Consumer advocates also launched a “five-figure” digital campaign targeting states where Republican lawmakers remained uncommitted on the issue, including Arizona (Sen. John McCain) and Alaska (Sen. Lisa Murkowski.)
Meanwhile, Republicans and the banking industry were mobilizing too. Credit unions and community banks began to weigh in against the CFPB rule. While repeatedly apologizing for their companies’ misdeeds, Wells Fargo and Equifax executives refused to back away from their use of arbitration clauses in their contracts. Pressed to disavow mandatory arbitration during a Senate committee hearing this month, Wells Fargo CEO Tim Sloan said “No, I won’t, senator.”
The rule also faced unusual resistance from other banking regulators. The Office of the Comptroller of the Currency asked the CFPB to halt the rule, arguing it was not well thought out and would raise costs for consumers. While it is not uncommon for regulators to disagree, those clashes typically don’t spill out into public view.
In recent days, as both sides began to prepare for a final Senate showdown, the Treasury Department took the unusual step of criticizing the CFPB’s work, issuing an 18-page report that argued the arbitration rule “would upend a century of federal policy favoring freedom of contract to provide for low-cost dispute resolution.”
The criticism from regulators gave Republicans more ammunition to call for the rule’s repeal, industry analysts said.
By Tuesday evening, it appeared Republicans had secured enough support to move forward with a vote.

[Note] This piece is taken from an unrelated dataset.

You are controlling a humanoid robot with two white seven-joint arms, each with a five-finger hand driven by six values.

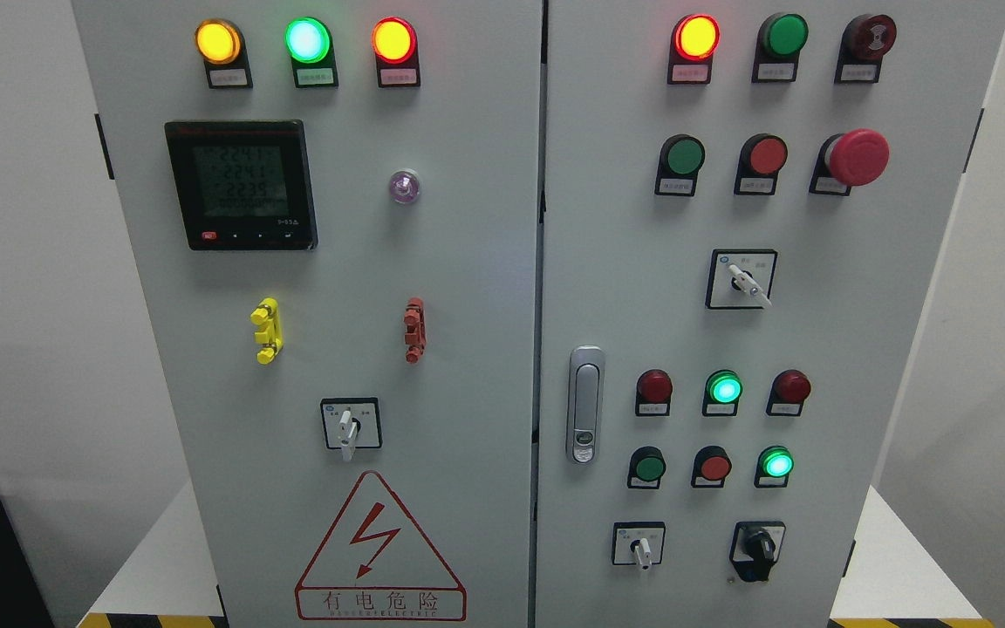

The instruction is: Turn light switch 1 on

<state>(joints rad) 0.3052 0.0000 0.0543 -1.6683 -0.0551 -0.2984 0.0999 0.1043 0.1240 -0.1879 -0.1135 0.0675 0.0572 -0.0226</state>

Graham, as expected, sided with Democrats against the measure, as did Republican Sen. John Neely Kennedy of Louisiana, leaving the vote at 50 to 50 at about 10 p.m. Vice President Mike Pence cast the deciding vote.
The battle over the rule has laid bare lingering division between the CFPB and the White House.
Under the Trump administration, many agencies have begun taking steps to roll back or at least slow regulations. But the CFPB, a watchdog agency established after the global financial crisis and still led by an Obamaera appointee, has continued to draw the ire of business groups with its aggressive tactics.
The debate has often taken an unusually personal tone. After the Senate voted to overturn the rule, CFPB Director Richard Cordray said in a statement that “Wall Street won and ordinary people lost.”
Sen. Tom Cotton, R-Ark., a co-sponsor of the Senate repeal legislation, fired back at Cordray, who many expect to run for governor of Ohio next year. “The unelected Mr. Cordray issued yet another stupid regulation that would have hurt consumers, the people’s democratically elected representatives voted to stop the regulation, and now Mr. Cordray whines that Congress stopped his stupid regulation,” Cotton said in a statement. “It’s well past time for Mr. Cordray to resign and begin his long-expected losing campaign for Governor of Ohio. If he won’t, President Trump should fire him.”